**Work required**
In the material below, print every line exactly and omit the pictures.

**Stored data**
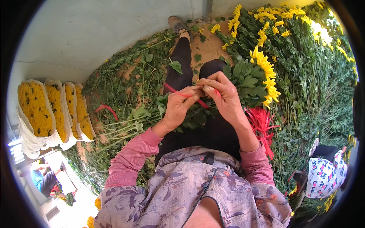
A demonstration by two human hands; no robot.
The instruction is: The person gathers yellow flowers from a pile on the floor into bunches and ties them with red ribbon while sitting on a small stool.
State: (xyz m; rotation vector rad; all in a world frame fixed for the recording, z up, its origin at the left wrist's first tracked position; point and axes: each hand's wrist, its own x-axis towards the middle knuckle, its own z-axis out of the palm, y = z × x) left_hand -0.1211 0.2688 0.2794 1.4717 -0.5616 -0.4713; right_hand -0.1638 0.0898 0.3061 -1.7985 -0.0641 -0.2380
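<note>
My left hand (182, 105) and my right hand (221, 95) meet above my lap, fingertips pinching a thin red plastic strip (178, 92) between them. Beneath them a bunch of yellow chrysanthemums (266, 75) lies across my thighs. Its flower heads point right and its leafy stems (122, 125) reach out to the left. Whether the strip passes fully around the stems is hidden by my hands and the leaves. A bundle of red strips (262, 125) rests by my right forearm.
Cut chrysanthemums (299, 57) are heaped along the right. Loose leaves and stems (114, 82) cover the floor at left. White-wrapped bundles of yellow flowers (37, 108) stand by the pale wall (94, 28). One person (47, 179) sits at lower left, another (325, 173) at lower right.
</note>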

**Expected output**
A demonstration by two human hands; no robot.
The instruction is: The person gathers yellow flowers from a pile on the floor into bunches and ties them with red ribbon while sitting on a small stool.
State: (xyz m; rotation vector rad; all in a world frame fixed for the recording, z up, its origin at the left wrist's first tracked position; point and axes: each hand's wrist, its own x-axis towards the middle knuckle, its own z-axis out of the palm, y = z × x) left_hand -0.1211 0.2688 0.2794 1.4717 -0.5616 -0.4713; right_hand -0.1638 0.0898 0.3061 -1.7985 -0.0641 -0.2380
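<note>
My left hand (182, 105) and my right hand (221, 95) meet above my lap, fingertips pinching a thin red plastic strip (178, 92) between them. Beneath them a bunch of yellow chrysanthemums (266, 75) lies across my thighs. Its flower heads point right and its leafy stems (122, 125) reach out to the left. Whether the strip passes fully around the stems is hidden by my hands and the leaves. A bundle of red strips (262, 125) rests by my right forearm.
Cut chrysanthemums (299, 57) are heaped along the right. Loose leaves and stems (114, 82) cover the floor at left. White-wrapped bundles of yellow flowers (37, 108) stand by the pale wall (94, 28). One person (47, 179) sits at lower left, another (325, 173) at lower right.
</note>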

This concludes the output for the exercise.